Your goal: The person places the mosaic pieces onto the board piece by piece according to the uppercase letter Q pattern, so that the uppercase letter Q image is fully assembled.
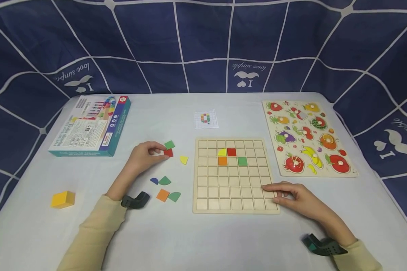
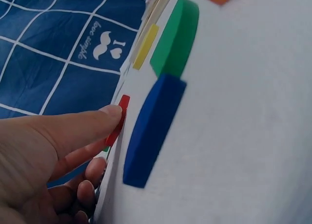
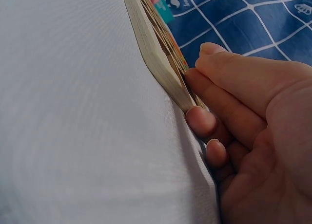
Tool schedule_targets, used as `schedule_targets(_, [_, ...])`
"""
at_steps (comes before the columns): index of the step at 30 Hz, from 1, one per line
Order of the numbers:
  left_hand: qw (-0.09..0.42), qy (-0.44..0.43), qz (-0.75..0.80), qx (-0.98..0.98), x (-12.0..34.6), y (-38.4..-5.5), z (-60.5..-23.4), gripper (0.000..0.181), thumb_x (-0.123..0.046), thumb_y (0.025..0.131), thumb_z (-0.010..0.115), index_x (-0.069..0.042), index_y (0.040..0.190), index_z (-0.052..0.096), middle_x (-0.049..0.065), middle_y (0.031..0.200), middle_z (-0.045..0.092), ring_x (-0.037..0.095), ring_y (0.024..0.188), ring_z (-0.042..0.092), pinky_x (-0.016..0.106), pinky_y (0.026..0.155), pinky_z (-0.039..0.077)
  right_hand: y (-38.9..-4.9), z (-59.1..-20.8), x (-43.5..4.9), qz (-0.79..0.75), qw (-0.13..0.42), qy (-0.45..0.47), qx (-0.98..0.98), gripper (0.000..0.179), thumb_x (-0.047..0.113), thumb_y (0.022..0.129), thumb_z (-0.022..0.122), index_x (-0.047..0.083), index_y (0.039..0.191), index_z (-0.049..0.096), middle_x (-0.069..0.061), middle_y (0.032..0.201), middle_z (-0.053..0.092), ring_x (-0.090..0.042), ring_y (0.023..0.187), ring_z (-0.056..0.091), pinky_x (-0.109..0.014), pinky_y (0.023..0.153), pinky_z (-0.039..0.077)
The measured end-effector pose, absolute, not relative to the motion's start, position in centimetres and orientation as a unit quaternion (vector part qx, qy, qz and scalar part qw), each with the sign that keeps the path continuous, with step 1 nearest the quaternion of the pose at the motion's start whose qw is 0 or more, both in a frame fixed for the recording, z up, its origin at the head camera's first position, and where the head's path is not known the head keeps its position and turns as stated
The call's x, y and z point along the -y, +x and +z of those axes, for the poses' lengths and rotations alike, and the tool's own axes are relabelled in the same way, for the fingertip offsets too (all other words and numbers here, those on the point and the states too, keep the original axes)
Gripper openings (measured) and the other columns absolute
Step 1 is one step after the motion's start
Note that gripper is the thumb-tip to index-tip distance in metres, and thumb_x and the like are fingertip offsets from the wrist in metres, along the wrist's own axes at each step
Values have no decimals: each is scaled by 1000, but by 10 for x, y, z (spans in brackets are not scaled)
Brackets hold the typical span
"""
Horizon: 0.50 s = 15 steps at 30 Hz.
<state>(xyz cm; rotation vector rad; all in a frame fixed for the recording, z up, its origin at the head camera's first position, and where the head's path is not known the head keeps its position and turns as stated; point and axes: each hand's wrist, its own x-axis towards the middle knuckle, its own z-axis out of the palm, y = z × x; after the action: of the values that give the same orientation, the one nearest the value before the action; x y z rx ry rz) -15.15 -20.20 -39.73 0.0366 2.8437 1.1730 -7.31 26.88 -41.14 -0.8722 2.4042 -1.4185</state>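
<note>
In the head view my left hand (image 1: 144, 155) pinches a red square tile (image 1: 169, 153) between thumb and fingers. Just behind it lies a green square tile (image 1: 170, 144). A yellow quarter-round tile (image 1: 184, 160) sits to its right. My right hand (image 1: 296, 196) rests at the near right corner of a wooden grid board (image 1: 236, 203), fingertips touching its edge. On the board are a yellow quarter-round (image 1: 222, 152), a red square (image 1: 231, 152), an orange square (image 1: 222, 161) and a green square (image 1: 242, 161). The left wrist view shows the red tile (image 2: 118, 121) at my thumb tip.
Nearer lie a blue half-round (image 1: 154, 181), green quarter-round (image 1: 164, 181), orange square (image 1: 162, 195) and green leaf-shaped tile (image 1: 174, 196). A pattern card (image 1: 206, 119) lies behind the board. A fruit puzzle (image 1: 308, 139) is at right; a box (image 1: 89, 126) and yellow block (image 1: 63, 199) at left.
</note>
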Motion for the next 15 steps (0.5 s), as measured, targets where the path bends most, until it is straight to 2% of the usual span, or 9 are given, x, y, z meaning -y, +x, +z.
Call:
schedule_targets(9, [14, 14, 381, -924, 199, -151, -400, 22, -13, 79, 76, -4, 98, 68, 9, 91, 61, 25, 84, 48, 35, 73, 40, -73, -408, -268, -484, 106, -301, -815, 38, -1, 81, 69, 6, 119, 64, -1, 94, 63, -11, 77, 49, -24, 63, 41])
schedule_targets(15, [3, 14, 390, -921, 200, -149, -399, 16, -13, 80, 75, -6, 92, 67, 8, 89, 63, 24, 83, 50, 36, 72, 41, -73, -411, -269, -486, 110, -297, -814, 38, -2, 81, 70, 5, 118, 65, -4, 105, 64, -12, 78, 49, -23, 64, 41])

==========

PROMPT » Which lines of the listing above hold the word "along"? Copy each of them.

RESULT FOR THIS EXERCISE »
The call's x, y and z point along the -y, +x and +z of those axes, for the poses' lengths and rotations alike, and the tool's own axes are relabelled in the same way, for the fingertip offsets too (all other words and numbers here, those on the point and the states too, keep the original axes)
Note that gripper is the thumb-tip to index-tip distance in metres, and thumb_x and the like are fingertip offsets from the wrist in metres, along the wrist's own axes at each step

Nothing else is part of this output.